((

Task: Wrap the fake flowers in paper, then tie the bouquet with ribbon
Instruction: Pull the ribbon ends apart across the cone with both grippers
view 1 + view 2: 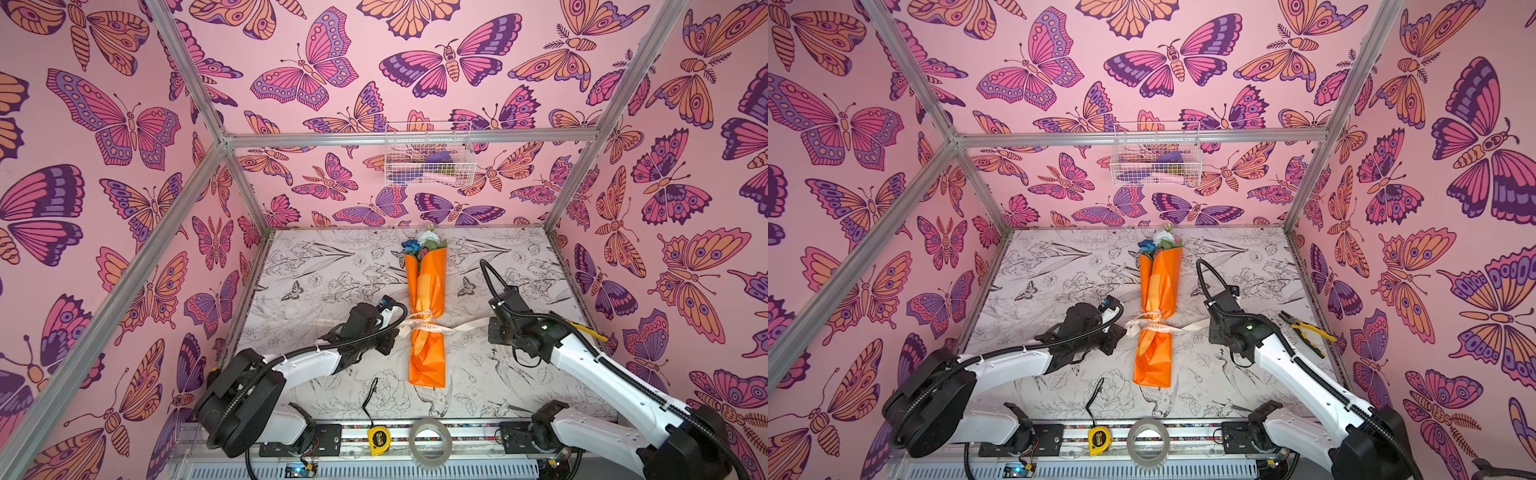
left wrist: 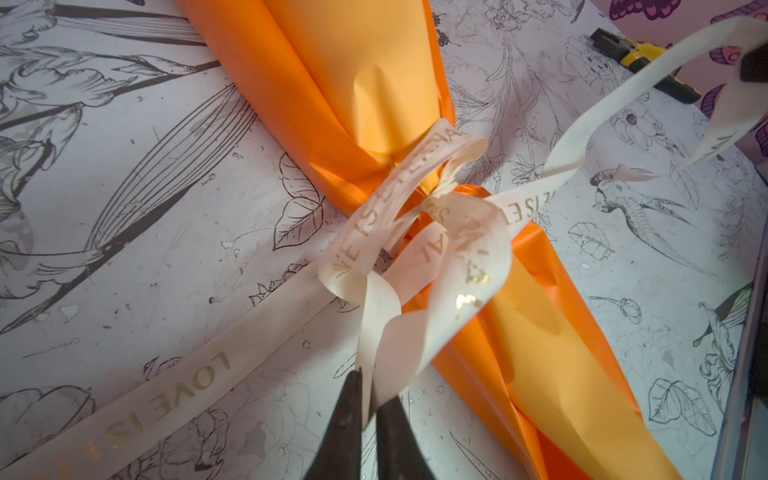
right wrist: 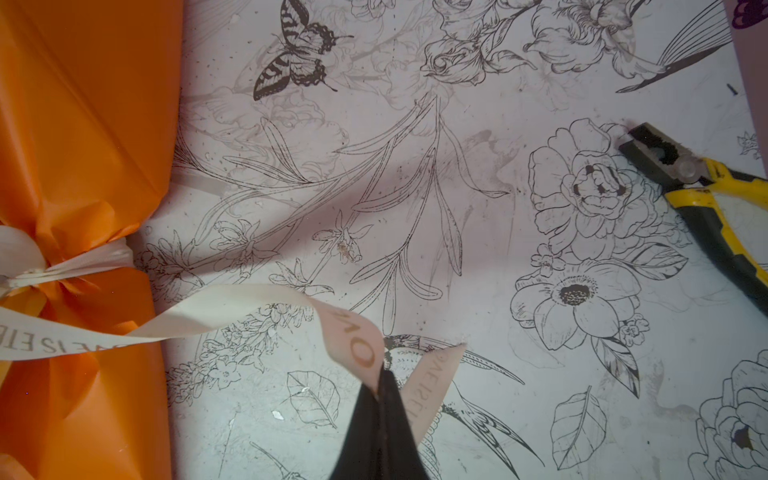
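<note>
The bouquet of fake flowers lies along the middle of the table. It is wrapped in orange paper, with blue and white blooms at the far end. A cream printed ribbon is knotted round its waist. My left gripper sits just left of the knot. Its jaws stand a narrow slit apart with a ribbon loop pinched between them. My right gripper is to the right of the bouquet, shut on the ribbon's free tail, which hangs slack.
Yellow-handled pliers lie near the right wall. A yellow tape measure, a roll of clear tape and a black cable sit at the front edge. A wire basket hangs on the back wall.
</note>
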### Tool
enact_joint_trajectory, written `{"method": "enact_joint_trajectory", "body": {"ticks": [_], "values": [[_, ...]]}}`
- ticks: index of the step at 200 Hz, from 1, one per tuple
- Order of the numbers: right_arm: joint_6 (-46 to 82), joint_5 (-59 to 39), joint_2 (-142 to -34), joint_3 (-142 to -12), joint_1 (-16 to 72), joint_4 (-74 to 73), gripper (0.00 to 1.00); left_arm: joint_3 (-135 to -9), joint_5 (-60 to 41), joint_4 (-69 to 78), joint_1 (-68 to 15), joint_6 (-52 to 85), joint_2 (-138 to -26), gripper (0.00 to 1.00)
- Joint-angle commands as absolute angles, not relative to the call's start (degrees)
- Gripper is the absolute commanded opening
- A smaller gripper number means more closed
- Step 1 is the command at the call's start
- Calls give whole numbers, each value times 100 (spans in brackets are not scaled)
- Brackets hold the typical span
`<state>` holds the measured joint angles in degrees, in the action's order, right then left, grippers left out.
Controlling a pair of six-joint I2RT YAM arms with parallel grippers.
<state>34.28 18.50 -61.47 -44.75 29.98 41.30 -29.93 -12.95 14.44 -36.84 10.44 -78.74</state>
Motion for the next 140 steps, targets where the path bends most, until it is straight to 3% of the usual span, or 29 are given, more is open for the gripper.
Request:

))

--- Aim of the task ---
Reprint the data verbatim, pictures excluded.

--- Output ---
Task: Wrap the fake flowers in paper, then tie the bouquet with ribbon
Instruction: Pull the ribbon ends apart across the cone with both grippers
view 1 + view 2: 
left wrist: 
right wrist: 
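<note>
The bouquet of fake flowers lies along the middle of the table. It is wrapped in orange paper, with blue and white blooms at the far end. A cream printed ribbon is knotted round its waist. My left gripper sits just left of the knot. Its jaws stand a narrow slit apart with a ribbon loop pinched between them. My right gripper is to the right of the bouquet, shut on the ribbon's free tail, which hangs slack.
Yellow-handled pliers lie near the right wall. A yellow tape measure, a roll of clear tape and a black cable sit at the front edge. A wire basket hangs on the back wall.
</note>
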### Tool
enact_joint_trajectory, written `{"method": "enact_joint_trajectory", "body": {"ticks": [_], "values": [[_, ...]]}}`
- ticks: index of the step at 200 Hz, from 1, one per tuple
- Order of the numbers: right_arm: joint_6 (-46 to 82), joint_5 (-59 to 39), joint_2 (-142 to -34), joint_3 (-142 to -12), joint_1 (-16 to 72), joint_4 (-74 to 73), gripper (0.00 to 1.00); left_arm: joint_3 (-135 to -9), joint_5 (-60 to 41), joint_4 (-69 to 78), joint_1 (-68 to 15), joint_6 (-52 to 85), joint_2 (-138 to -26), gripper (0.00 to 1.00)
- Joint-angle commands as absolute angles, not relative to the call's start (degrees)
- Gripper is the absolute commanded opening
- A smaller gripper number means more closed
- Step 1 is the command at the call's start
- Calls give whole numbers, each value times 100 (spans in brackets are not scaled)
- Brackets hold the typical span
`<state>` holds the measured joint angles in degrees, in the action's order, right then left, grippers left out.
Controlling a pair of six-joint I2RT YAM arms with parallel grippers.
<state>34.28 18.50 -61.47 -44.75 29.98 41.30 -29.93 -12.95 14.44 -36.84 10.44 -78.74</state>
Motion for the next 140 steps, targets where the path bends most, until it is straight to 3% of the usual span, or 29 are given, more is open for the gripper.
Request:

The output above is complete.